Looking at the listing below, retype exactly the lines starting at the one containing "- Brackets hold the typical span" and ending at the one containing "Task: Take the", both included, and nothing else.

---------- Records for this exercise

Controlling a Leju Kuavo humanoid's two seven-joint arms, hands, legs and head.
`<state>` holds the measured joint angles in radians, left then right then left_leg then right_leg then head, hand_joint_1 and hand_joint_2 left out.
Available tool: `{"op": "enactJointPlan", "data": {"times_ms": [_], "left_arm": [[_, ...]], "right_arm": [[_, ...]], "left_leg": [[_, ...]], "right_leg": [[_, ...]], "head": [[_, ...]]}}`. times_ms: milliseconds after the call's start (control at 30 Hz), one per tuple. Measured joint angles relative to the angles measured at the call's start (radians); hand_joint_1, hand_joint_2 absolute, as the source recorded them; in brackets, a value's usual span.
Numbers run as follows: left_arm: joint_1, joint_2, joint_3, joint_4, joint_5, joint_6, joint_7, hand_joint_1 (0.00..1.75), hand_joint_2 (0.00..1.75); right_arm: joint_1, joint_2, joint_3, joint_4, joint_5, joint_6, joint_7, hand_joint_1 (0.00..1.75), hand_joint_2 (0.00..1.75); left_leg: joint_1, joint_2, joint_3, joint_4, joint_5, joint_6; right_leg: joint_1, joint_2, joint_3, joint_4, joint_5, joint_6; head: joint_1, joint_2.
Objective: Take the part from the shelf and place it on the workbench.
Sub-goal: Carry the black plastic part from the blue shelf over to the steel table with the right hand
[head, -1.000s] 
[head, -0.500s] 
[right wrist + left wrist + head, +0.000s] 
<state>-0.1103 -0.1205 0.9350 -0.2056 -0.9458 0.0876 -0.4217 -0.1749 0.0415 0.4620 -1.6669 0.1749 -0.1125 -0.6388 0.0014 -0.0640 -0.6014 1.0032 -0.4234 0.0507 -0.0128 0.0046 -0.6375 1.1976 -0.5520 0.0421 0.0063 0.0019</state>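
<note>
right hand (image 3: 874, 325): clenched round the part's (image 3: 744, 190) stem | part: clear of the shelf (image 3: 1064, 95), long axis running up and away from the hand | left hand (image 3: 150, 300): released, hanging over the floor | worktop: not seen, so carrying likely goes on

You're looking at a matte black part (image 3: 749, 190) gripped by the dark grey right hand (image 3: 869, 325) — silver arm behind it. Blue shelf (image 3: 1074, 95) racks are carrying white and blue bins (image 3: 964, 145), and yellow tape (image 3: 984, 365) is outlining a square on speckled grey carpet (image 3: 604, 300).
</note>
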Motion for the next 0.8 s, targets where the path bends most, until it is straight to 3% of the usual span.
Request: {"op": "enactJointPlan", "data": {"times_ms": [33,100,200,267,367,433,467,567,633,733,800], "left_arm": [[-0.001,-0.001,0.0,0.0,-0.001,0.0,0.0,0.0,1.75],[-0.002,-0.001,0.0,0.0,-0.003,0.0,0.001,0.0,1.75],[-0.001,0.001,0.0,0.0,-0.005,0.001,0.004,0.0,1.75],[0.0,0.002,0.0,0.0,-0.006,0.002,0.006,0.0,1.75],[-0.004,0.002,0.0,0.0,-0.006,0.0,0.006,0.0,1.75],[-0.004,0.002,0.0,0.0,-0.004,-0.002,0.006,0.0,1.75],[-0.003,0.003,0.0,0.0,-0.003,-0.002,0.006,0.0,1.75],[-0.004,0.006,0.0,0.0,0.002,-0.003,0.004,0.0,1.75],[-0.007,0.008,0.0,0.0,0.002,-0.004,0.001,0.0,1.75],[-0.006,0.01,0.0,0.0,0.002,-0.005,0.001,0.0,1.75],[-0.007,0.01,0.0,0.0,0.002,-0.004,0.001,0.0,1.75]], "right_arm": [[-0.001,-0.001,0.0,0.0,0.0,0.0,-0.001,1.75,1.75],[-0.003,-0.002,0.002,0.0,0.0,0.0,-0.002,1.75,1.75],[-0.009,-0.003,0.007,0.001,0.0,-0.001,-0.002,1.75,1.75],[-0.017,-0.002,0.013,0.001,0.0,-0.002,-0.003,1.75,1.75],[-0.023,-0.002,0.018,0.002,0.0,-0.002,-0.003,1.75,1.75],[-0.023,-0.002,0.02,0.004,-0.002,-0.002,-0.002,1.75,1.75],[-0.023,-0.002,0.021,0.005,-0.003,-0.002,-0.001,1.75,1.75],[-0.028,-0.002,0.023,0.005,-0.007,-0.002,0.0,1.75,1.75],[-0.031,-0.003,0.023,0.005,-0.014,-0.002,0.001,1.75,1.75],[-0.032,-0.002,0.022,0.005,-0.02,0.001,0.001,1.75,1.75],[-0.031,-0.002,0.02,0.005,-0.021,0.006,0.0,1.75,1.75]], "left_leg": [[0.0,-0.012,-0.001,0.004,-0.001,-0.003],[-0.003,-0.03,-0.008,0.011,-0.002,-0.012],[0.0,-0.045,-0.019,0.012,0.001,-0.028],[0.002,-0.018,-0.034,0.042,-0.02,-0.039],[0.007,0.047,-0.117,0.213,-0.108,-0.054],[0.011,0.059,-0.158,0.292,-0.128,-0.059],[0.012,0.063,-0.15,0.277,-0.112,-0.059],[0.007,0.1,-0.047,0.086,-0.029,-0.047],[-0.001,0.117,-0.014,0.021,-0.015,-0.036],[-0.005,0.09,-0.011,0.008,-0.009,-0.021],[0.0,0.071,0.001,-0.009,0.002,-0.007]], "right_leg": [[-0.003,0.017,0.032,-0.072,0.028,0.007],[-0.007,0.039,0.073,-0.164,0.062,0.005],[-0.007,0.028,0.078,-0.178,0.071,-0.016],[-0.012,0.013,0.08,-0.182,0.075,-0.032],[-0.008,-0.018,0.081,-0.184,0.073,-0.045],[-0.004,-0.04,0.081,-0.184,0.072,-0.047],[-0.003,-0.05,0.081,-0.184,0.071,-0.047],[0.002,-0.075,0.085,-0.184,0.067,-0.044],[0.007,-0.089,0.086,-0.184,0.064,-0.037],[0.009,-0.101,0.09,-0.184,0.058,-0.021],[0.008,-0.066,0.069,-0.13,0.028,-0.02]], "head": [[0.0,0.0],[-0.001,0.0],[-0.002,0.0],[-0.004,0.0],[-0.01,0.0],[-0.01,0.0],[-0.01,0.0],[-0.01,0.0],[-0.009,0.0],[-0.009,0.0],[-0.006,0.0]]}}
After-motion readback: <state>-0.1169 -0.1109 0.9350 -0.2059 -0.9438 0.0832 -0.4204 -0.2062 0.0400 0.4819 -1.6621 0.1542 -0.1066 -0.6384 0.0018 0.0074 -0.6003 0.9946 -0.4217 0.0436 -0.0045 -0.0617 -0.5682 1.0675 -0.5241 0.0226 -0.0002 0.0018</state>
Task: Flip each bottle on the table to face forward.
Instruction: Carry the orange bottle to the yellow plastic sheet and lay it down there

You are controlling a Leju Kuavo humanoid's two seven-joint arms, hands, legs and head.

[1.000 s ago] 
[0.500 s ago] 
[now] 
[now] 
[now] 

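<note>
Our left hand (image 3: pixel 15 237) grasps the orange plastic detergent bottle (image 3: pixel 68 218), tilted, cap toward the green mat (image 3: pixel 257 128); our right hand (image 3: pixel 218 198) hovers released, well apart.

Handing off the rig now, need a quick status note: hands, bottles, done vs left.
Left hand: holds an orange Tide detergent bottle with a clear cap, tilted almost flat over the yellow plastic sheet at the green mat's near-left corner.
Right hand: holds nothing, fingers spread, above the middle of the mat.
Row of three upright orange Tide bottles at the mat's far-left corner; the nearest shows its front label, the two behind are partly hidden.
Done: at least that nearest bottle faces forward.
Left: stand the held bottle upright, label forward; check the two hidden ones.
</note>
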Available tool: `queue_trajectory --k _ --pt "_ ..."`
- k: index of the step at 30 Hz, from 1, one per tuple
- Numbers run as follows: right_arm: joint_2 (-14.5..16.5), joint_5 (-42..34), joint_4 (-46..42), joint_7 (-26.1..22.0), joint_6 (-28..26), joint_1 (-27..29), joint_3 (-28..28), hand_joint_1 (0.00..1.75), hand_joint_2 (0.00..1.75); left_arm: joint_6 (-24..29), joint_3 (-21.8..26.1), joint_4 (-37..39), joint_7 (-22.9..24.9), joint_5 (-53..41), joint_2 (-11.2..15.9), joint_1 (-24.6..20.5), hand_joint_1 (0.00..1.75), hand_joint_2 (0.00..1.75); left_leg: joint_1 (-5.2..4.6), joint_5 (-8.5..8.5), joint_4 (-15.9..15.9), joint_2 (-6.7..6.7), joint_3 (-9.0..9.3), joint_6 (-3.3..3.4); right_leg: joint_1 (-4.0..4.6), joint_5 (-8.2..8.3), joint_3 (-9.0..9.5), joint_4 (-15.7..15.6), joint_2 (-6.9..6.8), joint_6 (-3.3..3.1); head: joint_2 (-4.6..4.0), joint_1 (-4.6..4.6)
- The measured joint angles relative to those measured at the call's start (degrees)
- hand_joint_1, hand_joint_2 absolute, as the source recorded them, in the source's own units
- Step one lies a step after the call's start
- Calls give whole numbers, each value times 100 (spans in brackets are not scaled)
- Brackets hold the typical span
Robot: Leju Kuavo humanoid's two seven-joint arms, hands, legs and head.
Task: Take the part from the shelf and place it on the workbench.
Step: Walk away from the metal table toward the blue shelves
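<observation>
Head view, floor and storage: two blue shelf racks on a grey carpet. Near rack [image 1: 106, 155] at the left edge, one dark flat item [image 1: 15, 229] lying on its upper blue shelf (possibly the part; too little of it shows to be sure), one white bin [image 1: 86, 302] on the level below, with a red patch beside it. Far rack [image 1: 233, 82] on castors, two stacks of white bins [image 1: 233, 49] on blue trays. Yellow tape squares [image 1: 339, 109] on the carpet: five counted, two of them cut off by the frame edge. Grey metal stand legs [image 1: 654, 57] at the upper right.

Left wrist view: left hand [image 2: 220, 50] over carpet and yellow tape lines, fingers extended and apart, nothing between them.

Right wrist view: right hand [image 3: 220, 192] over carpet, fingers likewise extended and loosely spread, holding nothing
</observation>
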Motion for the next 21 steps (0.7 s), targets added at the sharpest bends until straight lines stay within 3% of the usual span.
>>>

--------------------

Written response:
- Brackets hold the typical span
Robot: Leju Kuavo humanoid's two seven-joint arms, hands, legs and head.
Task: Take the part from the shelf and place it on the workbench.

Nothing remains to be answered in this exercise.